Farioli reconheceu que o que a equipa está a fazer é especial, mas deixou claro que não há espaço para festejos antecipados:

“Acho que o que estamos a fazer é especial. É um facto. Mas, como eu mencionei, isto não é algo para… para realmente celebrar.”

Janeiro decisivo: “tudo ainda está aberto”

O treinador dos dragões direcionou depois o discurso para o futuro imediato, destacando a importância do mês de janeiro, que classificou como “realmente importante” para as ambições do clube.

Entre os desafios que se aproximam, Farioli apontou:

  • Compromissos decisivos na Taça de Portugal, em jogos de “dentro ou fora”

  • Um dérbi em casa, com elevado peso emocional e competitivo

  • Encontros determinantes no campeonato, onde “não se pode deixar cair nada”

“No campeonato não podes deixar cair nada porque, mesmo com uma jornada que até agora tem sido extraordinária, tudo ainda está aberto.”

A mensagem funciona também como aviso interno: apesar da vantagem construída, qualquer deslize pode reabrir completamente a luta pelo título.

Ambição europeia: objetivo é o top 8

Farioli abordou ainda o percurso do FC Porto na Liga Europa, deixando clara a ambição de garantir uma posição direta entre os oito primeiros classificados da fase de grupos, evitando o play-off.

“A oportunidade e o desejo de tentar qualificar no top 8 é algo tão importante.”

O treinador explicou que evitar essa fase adicional pode ser crucial numa temporada com calendário sobrecarregado:

“Claro para qualificar, mas também para tentar saltar o play-off, que são dois jogos que, num calendário muito preenchido, se pudermos encontrar uma forma de os saltar, vai ser absolutamente, absolutamente importante.”

Esta gestão de esforço e planeamento estratégico surge como uma das marcas do trabalho de Farioli, que tem procurado equilibrar competitividade com controlo físico do plantel.

Sem autoelogios: foco total no trabalho

Num tom que reflete disciplina e exigência, o técnico foi taxativo quanto à postura interna do grupo:

“Não há muito tempo para, honestamente, fazer auto-celebração.”

Mais do que os elogios externos, Farioli valoriza a consistência diária, o detalhe no treino e a mentalidade competitiva.
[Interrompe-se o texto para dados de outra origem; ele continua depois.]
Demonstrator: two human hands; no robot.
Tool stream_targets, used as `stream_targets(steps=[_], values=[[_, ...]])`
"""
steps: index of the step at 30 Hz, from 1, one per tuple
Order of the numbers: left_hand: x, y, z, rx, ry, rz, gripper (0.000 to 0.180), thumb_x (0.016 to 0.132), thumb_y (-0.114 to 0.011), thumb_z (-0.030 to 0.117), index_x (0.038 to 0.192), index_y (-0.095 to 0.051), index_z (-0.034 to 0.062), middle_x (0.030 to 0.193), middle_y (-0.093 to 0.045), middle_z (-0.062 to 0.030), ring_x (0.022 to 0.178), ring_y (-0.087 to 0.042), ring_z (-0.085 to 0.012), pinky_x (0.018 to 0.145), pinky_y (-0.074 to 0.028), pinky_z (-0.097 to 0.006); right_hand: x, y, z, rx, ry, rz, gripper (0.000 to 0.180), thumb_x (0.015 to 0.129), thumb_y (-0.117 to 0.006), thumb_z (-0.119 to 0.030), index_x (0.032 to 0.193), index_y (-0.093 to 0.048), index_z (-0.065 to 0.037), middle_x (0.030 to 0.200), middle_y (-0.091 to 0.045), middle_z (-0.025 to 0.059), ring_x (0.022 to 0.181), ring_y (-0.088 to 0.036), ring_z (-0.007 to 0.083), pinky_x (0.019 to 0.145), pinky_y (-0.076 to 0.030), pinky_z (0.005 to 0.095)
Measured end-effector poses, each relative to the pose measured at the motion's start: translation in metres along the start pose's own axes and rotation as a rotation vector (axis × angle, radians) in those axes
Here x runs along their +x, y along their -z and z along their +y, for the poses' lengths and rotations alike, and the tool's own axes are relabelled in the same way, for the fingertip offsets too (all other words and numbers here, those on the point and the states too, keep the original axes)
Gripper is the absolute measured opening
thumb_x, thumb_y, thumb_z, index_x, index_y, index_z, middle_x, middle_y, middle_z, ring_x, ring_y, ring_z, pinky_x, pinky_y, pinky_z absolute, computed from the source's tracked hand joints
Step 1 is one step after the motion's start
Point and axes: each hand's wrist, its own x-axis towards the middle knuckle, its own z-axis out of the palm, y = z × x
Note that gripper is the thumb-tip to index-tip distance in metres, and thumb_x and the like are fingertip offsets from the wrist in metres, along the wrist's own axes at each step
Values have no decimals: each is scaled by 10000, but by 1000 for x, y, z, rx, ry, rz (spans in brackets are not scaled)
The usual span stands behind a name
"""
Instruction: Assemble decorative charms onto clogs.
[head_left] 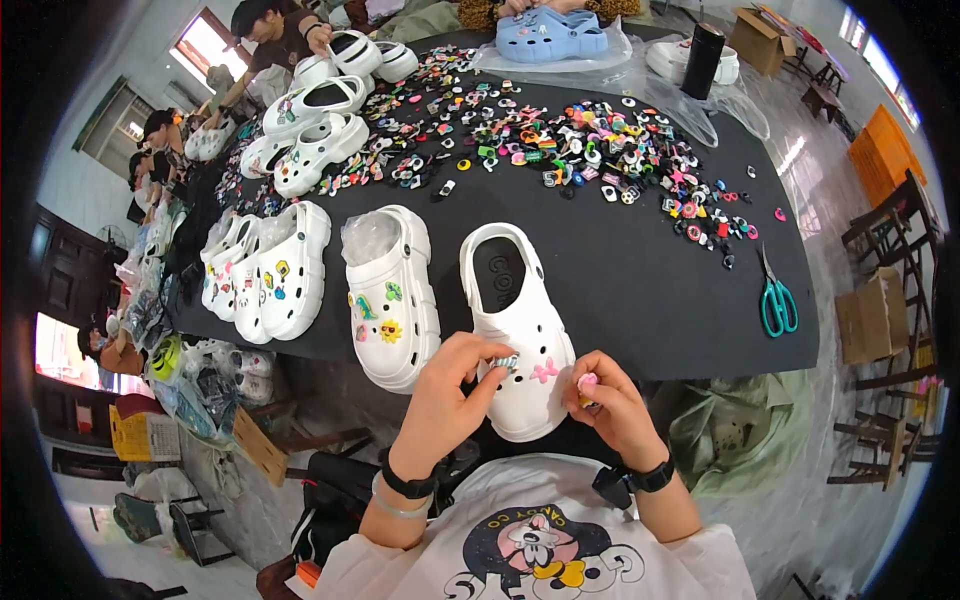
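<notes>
A white clog [519, 400] with round holes lies in front of me at the table's near edge, its heel strap pointing away. A pink star-shaped charm [545, 372] sits on its toe. My left hand [447, 390] pinches a small striped charm [507, 363] against the upper, left of the pink one. Beside the toe on the right, my right hand [617, 405] is closed on a small pink and yellow charm [587, 386]; its exact shape is partly hidden by the fingers. Another white clog [400, 345], with charms and plastic stuffing, stands to the left.
Loose colourful charms [600, 150] are strewn across the black table [600, 285]. Teal-handled scissors [777, 300] lie at the right. More white clogs [297, 270] stand left and far left. Across the table are a blue clog [551, 36], a black cylinder [703, 60] and other people's hands.
</notes>
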Motion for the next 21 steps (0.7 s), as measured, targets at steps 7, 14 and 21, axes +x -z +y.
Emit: stream_targets(steps=[7, 14, 21], values=[[5, 2, 2, 277, -333, 79, 245, 784, -622, -49, 1011, -676, 25, 933, -605, -107, 844, -592, -277, 775, -469, -359, 0, -1, -4, 6, 39, -16, 138, 968, -532, -202, 996, -496, -72, 811, -561, 43, 674, -458, 83, 567, -355, 226], [8, -16, 8, 423, -356, 7, 311, 767, -606, -40, 1062, -671, 34, 928, -574, -115, 853, -569, -270, 756, -433, -384, 1, -6, -3, -33, 22, -6, 133, 936, -544, -199, 974, -489, -84, 810, -544, 40, 700, -475, 100, 578, -347, 222], [0, -28, -10, 195, -226, 230, 342, 757, -702, -47, 1089, -665, 25, 889, -629, -100, 763, -585, -240, 702, -476, -330, 0, -7, -6, -74, 30, 12, 133, 943, -542, -206, 977, -494, -86, 800, -544, 27, 712, -487, 92, 569, -347, 220]])
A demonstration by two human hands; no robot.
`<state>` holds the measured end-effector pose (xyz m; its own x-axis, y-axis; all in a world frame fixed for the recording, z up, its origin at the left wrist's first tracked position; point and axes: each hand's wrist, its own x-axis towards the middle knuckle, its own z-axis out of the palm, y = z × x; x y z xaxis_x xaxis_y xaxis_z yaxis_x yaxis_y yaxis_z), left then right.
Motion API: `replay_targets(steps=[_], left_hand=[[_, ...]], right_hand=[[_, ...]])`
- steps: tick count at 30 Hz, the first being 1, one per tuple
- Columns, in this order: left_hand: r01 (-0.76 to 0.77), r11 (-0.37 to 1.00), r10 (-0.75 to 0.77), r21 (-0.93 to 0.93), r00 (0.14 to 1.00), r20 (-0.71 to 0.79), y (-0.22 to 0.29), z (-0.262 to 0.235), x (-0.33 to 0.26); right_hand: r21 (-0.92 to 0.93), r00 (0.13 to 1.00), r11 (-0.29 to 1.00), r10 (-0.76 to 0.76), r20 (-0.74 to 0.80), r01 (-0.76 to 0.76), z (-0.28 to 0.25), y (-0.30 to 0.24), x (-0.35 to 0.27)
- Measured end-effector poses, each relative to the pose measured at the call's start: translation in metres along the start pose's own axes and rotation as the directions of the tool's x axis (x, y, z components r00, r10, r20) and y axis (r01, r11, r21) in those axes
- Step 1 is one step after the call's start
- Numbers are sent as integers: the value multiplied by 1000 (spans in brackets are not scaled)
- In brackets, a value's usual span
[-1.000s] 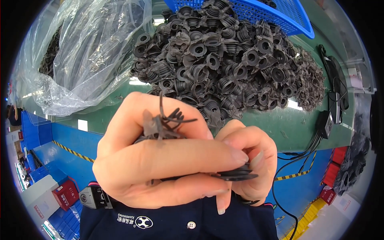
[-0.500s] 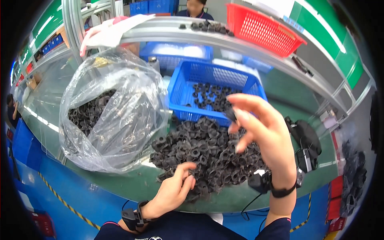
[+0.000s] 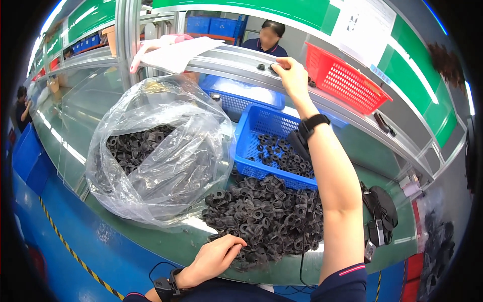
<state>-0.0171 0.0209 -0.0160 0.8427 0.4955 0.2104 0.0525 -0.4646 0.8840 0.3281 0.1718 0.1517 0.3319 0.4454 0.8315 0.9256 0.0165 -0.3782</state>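
The words on the white sheet (image 3: 370, 22) on the green wall (image 3: 282, 11) are too small to read. The right hand (image 3: 276, 65) has gone from above the blue basket (image 3: 244, 135) up to the metal shelf (image 3: 229, 61), fingers bent at a small black piece (image 3: 272, 71), maybe gripping, you cannot tell. The left hand (image 3: 214, 259) is half curled beside the black pile (image 3: 266, 216) on the tabletop (image 3: 126, 224), its grip hidden.
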Motion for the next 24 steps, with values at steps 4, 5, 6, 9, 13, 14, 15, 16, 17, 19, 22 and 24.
replay_targets(steps=[4, 5, 6, 9, 13, 14, 15, 16, 17, 19, 22, 24], left_hand=[[63, 998, -63, -21, 998, 5, -3, -7, -6], [68, 997, -68, -27, 998, -4, -4, -8, -7], [72, 997, -73, -34, 997, -12, -4, -9, -7], [48, 997, -49, -54, 999, -17, -7, -8, -7], [46, 998, -47, -38, 998, -37, -4, -10, -12], [44, 998, -46, -39, 998, -46, -3, -10, -13], [37, 999, -40, -39, 997, -73, -3, -12, -13], [22, 1000, -24, -19, 994, -108, -3, -15, -12], [34, 999, -35, -10, 989, -142, -6, -17, -11], [75, 997, -75, -4, 978, -193, -10, -23, -10], [107, 993, -97, 42, 976, -196, -5, -32, -2], [112, 993, -103, 23, 964, -247, -19, -36, -7]], right_hand=[[-100, 994, 989, 103, -37, -107, 26, -11, 10], [-147, 992, 982, 112, -59, -120, 29, -12, 12], [-195, 989, 972, 119, -83, -133, 31, -14, 14], [-200, 989, 968, 144, -36, -148, 32, 2, 17], [-212, 991, 971, 124, 49, -111, 28, 5, 21], [-204, 996, 977, 78, 33, -70, 25, 9, 23], [-177, 1000, 984, 19, 1, -18, 22, 14, 26], [-159, 999, 987, -17, -45, 9, 20, 15, 26], [-93, 997, 995, -26, -66, 20, 12, 8, 21], [-30, 1000, 1000, -9, -5, 9, -13, -9, 11], [235, 994, 972, -25, 105, 0, -48, -23, -6], [307, 978, 947, 32, 207, -96, -75, -87, -36]])
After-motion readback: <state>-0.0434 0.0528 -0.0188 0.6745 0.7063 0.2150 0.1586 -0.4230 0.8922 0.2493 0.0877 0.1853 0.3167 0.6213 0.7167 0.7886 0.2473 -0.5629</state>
Para o treinador, o sucesso constrói-se na continuidade e não nos aplausos momentâneos.

“Famiglia Portista”: união dentro e fora do campo

Farioli revelou ainda os planos para os próximos dias, incluindo uma deslocação ao Algarve que terá como objetivo reforçar não apenas a preparação física, mas também o espírito de grupo. O técnico destacou a importância do ambiente humano e emocional na equipa:

“Quando eu vejo La famiglia Portista, a Famiglia Portista são os adeptos, o grupo de jogadores, mas também as pessoas que estão connosco diariamente.”
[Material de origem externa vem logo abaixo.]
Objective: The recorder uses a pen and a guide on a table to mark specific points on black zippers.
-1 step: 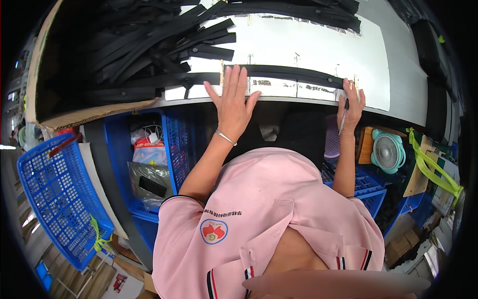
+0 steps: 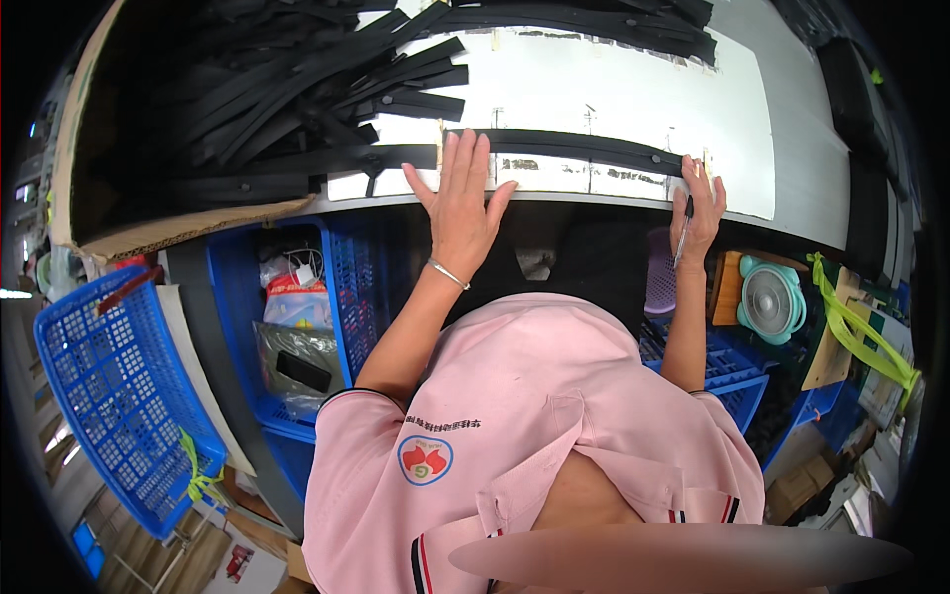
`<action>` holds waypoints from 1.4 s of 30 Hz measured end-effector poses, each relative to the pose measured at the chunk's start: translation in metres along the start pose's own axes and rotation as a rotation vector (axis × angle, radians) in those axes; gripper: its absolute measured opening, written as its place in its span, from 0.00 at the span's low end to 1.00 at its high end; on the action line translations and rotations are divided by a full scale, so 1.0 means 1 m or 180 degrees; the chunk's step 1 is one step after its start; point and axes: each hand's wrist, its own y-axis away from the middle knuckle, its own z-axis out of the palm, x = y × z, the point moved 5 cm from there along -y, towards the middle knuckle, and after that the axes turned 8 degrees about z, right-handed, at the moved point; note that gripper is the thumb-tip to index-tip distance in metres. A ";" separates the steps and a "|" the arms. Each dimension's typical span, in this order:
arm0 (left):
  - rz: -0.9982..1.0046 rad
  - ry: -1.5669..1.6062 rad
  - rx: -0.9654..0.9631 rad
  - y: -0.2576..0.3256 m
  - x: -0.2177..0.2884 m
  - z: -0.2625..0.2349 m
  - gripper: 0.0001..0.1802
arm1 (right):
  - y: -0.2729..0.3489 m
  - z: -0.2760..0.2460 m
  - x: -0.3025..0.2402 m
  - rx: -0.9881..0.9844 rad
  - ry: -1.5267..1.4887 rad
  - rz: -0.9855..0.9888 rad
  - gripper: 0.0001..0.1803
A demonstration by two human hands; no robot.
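A black fabric strip (image 2: 584,146) lies straight across a marked white board (image 2: 623,94) near the table's front edge. My left hand (image 2: 461,206) rests flat on the strip's left end, fingers stretched out and thumb spread. At the strip's other end, my right hand (image 2: 701,218) touches it with the fingertips. A pen (image 2: 683,233) is held in that right hand, pointing down toward my wrist. A small round stud shows on the strip beside the right fingers. The left end of the strip is partly hidden under my left fingers.
A heap of black strips (image 2: 287,84) fills an open cardboard box (image 2: 94,129) at the left and spills onto the board. More strips (image 2: 604,22) lie at the far side. Below the table stand blue crates (image 2: 341,297) and a teal fan (image 2: 772,302); a blue basket (image 2: 119,386) is far left.
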 end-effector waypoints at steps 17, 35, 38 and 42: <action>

A referência às famílias, aos adeptos e à estrutura interna demonstra uma visão de clube como um todo, onde cada detalhe conta para sustentar uma época longa e exigente.

Mourinho validado, mas título ainda longe

Ao reconhecer que as palavras de José Mourinho “são factos”, Farioli mostrou maturidade e equilíbrio. Contudo, deixou uma mensagem clara: o FC Porto ainda não ganhou nada. A liderança e os recordes são importantes, mas o verdadeiro objetivo continua intacto — conquistar títulos no final da época.

Com janeiro à porta, jogos decisivos em todas as frentes e rivais atentos a qualquer deslize, o treinador italiano mantém os pés bem assentes no chão. A resposta a Mourinho não foi de confronto, mas de confirmação… seguida de um aviso sério: o trabalho está longe de terminado.